**Exercise data:**
★ ★ ★ ★

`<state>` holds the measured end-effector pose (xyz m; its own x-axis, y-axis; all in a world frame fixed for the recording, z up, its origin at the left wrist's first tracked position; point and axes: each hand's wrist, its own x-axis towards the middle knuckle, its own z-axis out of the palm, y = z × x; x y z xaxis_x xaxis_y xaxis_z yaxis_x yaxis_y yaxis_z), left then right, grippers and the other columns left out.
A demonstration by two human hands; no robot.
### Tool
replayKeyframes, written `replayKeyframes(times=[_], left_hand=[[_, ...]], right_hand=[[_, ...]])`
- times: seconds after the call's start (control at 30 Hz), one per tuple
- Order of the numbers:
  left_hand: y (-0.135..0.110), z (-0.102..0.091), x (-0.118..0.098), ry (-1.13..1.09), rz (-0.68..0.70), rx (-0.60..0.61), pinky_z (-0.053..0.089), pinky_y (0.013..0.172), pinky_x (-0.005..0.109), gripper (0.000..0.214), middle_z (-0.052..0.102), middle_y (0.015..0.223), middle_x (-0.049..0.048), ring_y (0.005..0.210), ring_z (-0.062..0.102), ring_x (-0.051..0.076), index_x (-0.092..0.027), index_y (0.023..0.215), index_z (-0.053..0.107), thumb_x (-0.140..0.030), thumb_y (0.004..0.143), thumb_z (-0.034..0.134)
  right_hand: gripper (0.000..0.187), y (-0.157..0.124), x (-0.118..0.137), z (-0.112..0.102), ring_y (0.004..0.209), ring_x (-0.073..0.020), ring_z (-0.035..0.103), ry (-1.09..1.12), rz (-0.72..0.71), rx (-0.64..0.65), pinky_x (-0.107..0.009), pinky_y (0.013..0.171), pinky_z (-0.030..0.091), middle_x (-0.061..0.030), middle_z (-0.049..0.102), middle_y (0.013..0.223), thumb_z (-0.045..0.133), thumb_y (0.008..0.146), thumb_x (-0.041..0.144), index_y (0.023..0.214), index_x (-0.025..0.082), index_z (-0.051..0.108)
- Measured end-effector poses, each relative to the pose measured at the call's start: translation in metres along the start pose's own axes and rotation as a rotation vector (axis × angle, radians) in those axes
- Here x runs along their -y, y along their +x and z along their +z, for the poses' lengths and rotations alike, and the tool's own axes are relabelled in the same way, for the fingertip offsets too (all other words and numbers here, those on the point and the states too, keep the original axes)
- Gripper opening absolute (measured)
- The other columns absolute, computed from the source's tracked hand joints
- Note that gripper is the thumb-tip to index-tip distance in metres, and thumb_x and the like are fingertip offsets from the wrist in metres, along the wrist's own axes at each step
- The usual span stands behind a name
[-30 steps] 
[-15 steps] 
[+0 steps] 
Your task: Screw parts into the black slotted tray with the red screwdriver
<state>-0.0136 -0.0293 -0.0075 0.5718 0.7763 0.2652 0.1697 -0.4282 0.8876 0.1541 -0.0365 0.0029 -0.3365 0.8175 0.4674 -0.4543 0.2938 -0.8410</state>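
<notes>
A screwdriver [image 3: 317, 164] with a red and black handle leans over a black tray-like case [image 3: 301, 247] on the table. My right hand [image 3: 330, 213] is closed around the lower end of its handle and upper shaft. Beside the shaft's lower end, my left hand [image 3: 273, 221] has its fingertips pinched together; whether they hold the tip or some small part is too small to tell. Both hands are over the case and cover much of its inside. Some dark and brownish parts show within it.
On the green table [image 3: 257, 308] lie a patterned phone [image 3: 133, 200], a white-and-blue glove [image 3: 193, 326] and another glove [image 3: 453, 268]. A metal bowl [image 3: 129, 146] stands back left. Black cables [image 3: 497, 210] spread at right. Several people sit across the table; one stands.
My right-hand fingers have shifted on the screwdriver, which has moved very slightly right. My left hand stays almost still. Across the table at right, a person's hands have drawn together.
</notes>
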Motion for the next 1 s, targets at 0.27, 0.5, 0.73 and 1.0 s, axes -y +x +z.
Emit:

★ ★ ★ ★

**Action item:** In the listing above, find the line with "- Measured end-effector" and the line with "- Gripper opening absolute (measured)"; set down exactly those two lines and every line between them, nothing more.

**Exercise answer:**
- Measured end-effector poses, each relative to the pose measured at the call's start: translation in metres along the start pose's own axes and rotation as a rotation vector (axis × angle, radians) in those axes
- Here x runs along their -y, y along their +x and z along their +z, for the poses' lengths and rotations alike, and the tool's own axes are relabelled in the same way, for the fingertip offsets too (all other words and numbers here, those on the point and the states too, keep the original axes)
- Gripper opening absolute (measured)

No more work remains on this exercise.